*WHAT THE EXERCISE ASKS*. Take the material below from its first line through the line containing "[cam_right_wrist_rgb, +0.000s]" and, please, write those lines again exactly.

=== Begin Enclosure ===

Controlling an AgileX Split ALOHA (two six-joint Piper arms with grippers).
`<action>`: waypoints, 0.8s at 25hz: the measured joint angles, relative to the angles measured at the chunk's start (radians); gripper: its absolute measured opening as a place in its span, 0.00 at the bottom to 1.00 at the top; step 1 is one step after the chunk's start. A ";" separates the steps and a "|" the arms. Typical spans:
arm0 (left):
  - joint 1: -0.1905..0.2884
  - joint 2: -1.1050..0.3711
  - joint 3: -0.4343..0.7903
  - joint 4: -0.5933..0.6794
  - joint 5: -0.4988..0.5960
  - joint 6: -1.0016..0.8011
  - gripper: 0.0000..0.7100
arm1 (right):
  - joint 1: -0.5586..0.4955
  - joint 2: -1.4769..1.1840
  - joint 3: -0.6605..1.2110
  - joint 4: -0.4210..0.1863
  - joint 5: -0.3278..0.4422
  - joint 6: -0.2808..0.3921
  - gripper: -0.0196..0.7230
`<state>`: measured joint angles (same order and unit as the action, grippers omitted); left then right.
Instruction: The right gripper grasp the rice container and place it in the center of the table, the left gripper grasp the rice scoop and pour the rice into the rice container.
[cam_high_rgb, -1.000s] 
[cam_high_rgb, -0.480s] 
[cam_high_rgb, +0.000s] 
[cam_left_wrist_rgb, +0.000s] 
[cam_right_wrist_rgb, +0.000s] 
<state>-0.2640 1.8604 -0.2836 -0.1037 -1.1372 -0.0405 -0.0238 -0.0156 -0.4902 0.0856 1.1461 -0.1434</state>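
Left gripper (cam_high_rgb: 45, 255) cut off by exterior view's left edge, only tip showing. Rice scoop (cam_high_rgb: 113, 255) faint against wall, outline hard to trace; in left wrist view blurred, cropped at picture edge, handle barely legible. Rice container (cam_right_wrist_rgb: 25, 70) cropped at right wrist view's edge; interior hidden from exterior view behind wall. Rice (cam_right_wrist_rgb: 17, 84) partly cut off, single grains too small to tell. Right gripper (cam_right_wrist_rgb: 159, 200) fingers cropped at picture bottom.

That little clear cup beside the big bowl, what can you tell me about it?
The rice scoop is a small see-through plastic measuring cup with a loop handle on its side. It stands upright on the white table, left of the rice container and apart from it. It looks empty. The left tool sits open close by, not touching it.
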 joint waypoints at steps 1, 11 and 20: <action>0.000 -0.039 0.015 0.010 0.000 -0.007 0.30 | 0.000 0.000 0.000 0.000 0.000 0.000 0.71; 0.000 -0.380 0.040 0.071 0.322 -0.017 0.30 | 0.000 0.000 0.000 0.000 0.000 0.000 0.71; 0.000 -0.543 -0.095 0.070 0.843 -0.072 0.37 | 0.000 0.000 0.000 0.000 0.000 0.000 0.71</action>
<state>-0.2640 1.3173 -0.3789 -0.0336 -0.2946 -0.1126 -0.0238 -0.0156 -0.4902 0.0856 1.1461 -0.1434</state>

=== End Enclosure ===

*EXPECTED ANSWER*.
Controlling an AgileX Split ALOHA (two six-joint Piper arms with grippers).
`<action>`: waypoints, 0.8s at 25hz: the measured joint angles, relative to the angles measured at the chunk's start (radians); gripper: its absolute measured opening as a place in its span, 0.00 at the bottom to 1.00 at the top; step 1 is one step after the chunk's start. A ";" separates the steps and a "|" the arms. Typical spans:
arm0 (left):
  - joint 1: -0.1905..0.2884
  - joint 2: -1.1050..0.3711
  - joint 3: -0.4343..0.7903
  - joint 4: -0.5933..0.6794
  - joint 5: -0.4988..0.5960
  - joint 6: -1.0016..0.8011
  - gripper: 0.0000..0.7100
arm1 (right):
  - joint 1: -0.5586..0.4955
  - joint 2: -1.4769..1.1840
  - joint 3: -0.6605..1.2110
  - joint 4: -0.4210..0.1863
  - joint 5: -0.3278..0.4422
  - joint 6: -0.2808..0.3921
  - gripper: -0.0196..0.7230
`<state>`: measured joint angles (same order and unit as the action, grippers omitted); left then right.
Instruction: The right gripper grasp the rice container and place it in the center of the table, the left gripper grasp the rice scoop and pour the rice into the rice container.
[cam_high_rgb, -1.000s] 
[cam_high_rgb, -0.480s] 
[cam_high_rgb, +0.000s] 
[cam_left_wrist_rgb, +0.000s] 
[cam_right_wrist_rgb, +0.000s] 

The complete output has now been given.